→ **PROBLEM TO WORK ON**
Copy out every line in the entries below that includes "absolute".

→ **DATA TO EXAMINE**

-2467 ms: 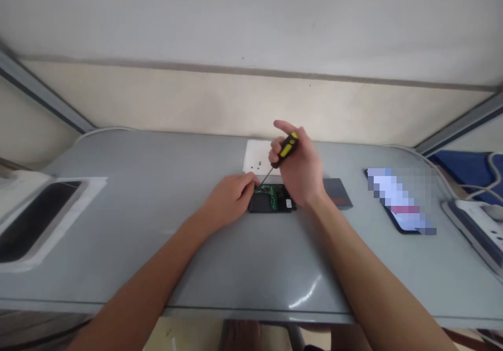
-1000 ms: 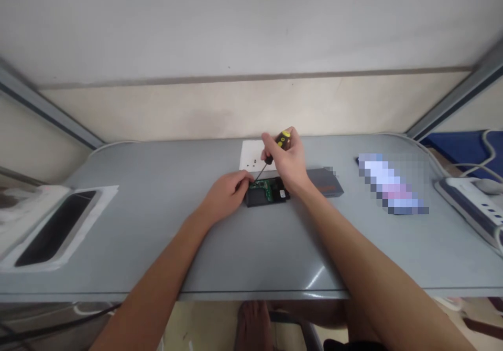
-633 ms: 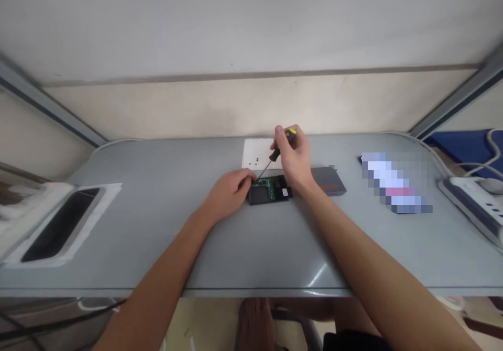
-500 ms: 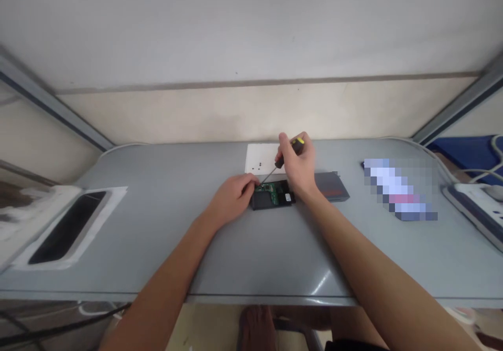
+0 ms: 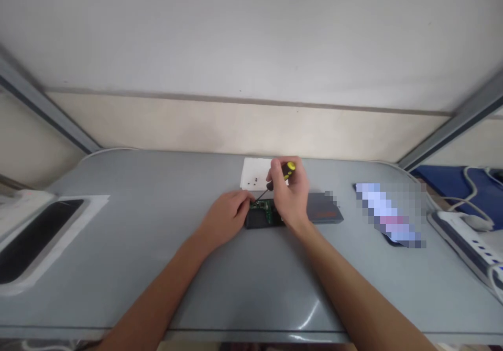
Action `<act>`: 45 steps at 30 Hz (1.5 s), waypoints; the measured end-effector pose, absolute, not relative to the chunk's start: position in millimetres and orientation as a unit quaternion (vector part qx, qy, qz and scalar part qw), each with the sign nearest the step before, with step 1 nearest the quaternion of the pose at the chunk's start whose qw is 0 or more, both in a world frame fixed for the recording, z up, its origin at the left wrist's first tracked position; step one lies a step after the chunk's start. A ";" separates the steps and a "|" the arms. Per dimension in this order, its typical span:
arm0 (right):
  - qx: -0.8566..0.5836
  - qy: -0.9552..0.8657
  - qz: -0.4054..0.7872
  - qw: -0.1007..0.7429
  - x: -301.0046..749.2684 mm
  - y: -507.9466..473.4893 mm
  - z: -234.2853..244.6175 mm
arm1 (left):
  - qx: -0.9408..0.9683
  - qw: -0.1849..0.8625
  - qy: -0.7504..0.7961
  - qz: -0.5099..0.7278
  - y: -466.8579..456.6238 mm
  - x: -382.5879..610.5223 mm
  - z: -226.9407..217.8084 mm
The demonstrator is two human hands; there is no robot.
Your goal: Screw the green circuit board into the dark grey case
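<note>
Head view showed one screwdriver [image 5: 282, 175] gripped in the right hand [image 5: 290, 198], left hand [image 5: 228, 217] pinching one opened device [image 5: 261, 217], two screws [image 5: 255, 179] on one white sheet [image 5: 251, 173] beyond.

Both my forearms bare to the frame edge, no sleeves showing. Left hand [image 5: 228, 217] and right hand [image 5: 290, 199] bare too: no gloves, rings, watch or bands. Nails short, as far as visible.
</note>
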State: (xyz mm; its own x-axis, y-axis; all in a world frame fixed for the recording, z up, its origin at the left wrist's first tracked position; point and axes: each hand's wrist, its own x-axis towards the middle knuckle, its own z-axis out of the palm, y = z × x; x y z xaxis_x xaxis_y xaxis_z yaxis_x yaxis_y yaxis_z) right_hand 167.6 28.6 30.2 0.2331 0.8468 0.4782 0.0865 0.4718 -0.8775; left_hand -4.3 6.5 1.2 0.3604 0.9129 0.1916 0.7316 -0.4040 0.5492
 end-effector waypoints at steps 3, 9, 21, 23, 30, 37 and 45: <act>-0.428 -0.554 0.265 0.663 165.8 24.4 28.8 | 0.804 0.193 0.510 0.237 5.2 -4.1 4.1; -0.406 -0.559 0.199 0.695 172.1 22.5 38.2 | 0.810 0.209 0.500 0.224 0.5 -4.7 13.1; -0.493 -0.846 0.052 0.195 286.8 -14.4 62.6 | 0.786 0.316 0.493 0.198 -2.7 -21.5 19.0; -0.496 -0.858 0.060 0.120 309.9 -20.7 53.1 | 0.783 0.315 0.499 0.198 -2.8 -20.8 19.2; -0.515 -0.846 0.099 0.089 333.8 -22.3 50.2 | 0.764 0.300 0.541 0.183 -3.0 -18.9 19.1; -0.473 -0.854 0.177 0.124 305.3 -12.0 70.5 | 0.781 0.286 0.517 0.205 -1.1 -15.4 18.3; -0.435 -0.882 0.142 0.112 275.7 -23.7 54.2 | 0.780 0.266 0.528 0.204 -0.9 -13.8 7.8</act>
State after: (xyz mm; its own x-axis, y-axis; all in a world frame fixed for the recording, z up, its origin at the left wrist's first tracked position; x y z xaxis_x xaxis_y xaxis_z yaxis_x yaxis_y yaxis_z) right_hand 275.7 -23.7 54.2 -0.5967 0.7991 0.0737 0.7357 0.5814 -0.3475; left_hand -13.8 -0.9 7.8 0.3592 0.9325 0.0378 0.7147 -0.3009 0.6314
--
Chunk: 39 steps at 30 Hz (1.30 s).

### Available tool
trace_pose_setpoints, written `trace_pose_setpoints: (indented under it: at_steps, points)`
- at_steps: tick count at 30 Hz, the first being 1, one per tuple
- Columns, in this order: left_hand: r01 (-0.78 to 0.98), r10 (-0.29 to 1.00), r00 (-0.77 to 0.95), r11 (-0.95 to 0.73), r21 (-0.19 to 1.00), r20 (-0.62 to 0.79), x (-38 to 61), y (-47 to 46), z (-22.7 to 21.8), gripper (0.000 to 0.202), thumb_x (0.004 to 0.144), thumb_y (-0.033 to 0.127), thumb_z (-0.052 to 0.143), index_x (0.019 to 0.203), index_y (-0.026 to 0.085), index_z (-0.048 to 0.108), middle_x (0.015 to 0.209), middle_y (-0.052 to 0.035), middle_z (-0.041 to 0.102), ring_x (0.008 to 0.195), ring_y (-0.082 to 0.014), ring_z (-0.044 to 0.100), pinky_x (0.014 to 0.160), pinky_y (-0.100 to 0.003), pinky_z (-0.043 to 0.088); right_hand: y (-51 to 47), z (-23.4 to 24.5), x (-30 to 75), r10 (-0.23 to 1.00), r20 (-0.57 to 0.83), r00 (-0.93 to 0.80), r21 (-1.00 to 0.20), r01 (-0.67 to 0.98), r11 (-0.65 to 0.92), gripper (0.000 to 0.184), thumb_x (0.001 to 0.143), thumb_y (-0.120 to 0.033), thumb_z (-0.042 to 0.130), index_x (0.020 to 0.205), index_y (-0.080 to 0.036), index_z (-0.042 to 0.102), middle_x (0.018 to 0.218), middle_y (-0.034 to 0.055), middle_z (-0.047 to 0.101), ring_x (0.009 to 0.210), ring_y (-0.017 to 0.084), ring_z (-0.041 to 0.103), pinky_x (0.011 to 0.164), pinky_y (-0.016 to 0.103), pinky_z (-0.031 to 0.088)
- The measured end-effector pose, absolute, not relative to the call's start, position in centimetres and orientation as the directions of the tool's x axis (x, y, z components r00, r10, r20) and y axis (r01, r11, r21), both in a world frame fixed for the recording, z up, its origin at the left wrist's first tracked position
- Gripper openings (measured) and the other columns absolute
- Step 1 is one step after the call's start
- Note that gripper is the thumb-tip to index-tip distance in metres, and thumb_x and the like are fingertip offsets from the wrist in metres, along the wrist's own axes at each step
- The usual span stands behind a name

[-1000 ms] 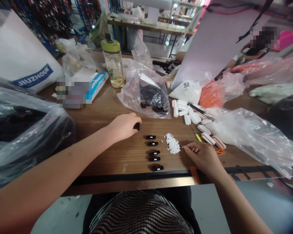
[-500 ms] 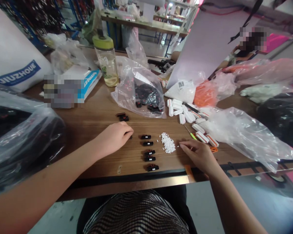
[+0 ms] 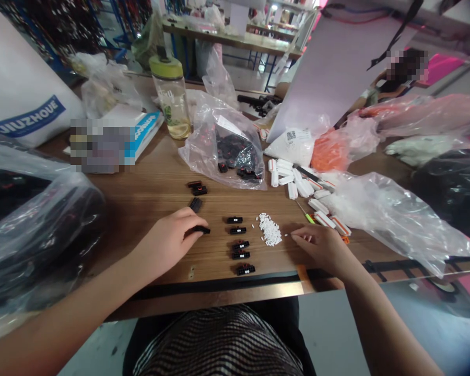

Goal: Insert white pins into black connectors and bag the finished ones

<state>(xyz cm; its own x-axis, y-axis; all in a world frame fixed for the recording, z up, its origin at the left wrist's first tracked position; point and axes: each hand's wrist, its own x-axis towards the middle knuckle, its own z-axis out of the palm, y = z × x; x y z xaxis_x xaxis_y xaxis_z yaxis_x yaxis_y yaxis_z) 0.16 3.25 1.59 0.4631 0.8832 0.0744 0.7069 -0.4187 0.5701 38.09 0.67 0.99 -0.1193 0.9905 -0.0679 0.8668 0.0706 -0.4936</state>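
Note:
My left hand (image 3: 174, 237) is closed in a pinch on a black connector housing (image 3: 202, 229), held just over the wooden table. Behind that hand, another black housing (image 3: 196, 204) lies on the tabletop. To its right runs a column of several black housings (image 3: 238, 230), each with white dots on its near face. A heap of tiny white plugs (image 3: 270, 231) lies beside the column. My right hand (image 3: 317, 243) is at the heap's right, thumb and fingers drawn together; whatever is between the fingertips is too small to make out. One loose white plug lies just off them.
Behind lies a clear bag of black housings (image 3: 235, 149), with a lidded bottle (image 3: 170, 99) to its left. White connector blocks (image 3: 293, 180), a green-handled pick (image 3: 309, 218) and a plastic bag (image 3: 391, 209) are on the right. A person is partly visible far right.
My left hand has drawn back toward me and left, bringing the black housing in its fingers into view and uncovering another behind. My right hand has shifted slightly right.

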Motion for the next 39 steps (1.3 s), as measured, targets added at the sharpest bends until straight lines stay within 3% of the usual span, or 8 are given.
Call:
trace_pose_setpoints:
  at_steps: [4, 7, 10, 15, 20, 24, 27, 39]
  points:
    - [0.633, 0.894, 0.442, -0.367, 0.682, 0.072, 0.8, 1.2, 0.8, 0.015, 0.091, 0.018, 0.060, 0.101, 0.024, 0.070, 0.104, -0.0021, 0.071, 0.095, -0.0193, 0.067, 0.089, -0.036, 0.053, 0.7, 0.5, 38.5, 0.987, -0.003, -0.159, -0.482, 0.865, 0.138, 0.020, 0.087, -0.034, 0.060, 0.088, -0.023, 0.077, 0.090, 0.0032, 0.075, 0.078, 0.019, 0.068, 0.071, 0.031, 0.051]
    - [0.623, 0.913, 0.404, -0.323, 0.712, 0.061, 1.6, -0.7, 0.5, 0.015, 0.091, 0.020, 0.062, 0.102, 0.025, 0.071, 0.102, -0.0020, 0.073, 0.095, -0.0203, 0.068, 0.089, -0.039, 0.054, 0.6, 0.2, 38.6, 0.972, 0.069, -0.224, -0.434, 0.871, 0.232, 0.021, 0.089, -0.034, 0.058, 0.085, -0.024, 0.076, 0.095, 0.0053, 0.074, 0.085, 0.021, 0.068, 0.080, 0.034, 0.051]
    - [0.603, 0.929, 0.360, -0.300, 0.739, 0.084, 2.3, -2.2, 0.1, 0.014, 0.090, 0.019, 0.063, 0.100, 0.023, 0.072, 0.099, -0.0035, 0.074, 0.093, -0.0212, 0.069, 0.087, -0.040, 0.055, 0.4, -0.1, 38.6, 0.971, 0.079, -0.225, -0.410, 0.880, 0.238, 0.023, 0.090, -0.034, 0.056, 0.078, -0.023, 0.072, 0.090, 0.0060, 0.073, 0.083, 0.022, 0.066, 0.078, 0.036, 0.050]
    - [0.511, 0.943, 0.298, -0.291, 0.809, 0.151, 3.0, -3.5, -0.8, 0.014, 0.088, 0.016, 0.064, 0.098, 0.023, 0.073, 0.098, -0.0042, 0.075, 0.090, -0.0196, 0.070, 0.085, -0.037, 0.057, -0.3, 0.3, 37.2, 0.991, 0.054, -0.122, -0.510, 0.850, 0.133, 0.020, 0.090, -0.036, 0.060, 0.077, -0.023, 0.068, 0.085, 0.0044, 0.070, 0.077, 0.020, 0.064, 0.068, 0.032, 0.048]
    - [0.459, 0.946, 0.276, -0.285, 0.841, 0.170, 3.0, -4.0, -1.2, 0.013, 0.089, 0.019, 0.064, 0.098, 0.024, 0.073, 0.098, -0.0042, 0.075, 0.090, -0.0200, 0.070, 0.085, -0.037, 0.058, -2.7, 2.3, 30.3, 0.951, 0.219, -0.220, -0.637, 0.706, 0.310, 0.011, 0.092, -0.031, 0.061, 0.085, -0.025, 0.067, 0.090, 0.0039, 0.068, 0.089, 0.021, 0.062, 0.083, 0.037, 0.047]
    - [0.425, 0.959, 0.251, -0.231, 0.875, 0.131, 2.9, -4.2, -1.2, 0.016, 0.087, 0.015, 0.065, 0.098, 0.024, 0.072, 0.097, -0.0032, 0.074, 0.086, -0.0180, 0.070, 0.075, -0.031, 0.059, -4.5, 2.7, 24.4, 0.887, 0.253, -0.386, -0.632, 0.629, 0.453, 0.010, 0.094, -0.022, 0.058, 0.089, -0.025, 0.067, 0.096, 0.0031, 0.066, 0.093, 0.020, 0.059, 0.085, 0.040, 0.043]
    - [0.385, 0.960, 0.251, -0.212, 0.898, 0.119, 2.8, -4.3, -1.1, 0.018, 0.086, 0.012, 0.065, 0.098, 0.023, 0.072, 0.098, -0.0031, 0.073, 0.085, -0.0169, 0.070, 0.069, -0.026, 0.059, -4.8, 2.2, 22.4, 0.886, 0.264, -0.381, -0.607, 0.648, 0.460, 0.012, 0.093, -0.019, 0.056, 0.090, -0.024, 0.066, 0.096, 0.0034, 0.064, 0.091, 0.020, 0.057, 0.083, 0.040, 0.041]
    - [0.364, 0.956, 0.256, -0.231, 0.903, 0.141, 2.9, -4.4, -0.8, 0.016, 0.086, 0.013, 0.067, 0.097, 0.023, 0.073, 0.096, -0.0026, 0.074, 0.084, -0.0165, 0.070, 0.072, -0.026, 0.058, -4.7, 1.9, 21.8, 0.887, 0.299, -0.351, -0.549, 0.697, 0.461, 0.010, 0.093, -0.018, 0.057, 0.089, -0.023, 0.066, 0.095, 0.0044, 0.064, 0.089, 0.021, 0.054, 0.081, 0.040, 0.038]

→ **RESPONSE TO THE TASK**
Action `<act>`: 45 steps at 30 Hz (1.5 s), waypoints; the measured end-effector pose, absolute, not relative to the chunk's start: position in millimetres and orientation as a unit quaternion (vector part qx, qy, qz and scalar part qw), each with the sign nearest the step before, with step 1 nearest the quaternion of the pose at the chunk's start whose qw is 0 or more, both in a world frame fixed for the recording, z up, its origin at the left wrist's first tracked position; step one lies a step after the chunk's start. A ";" separates the steps and a "|" the arms. Per dimension in this order, its typical span:
- The measured end-effector pose, absolute, not relative to the call's start, position in centimetres and orientation as the directions of the tool's x axis (x, y, z components r00, r10, r20) and y axis (r01, r11, r21), both in a world frame fixed for the recording, z up, its origin at the left wrist's first tracked position
- Gripper openings (measured) and the other columns absolute

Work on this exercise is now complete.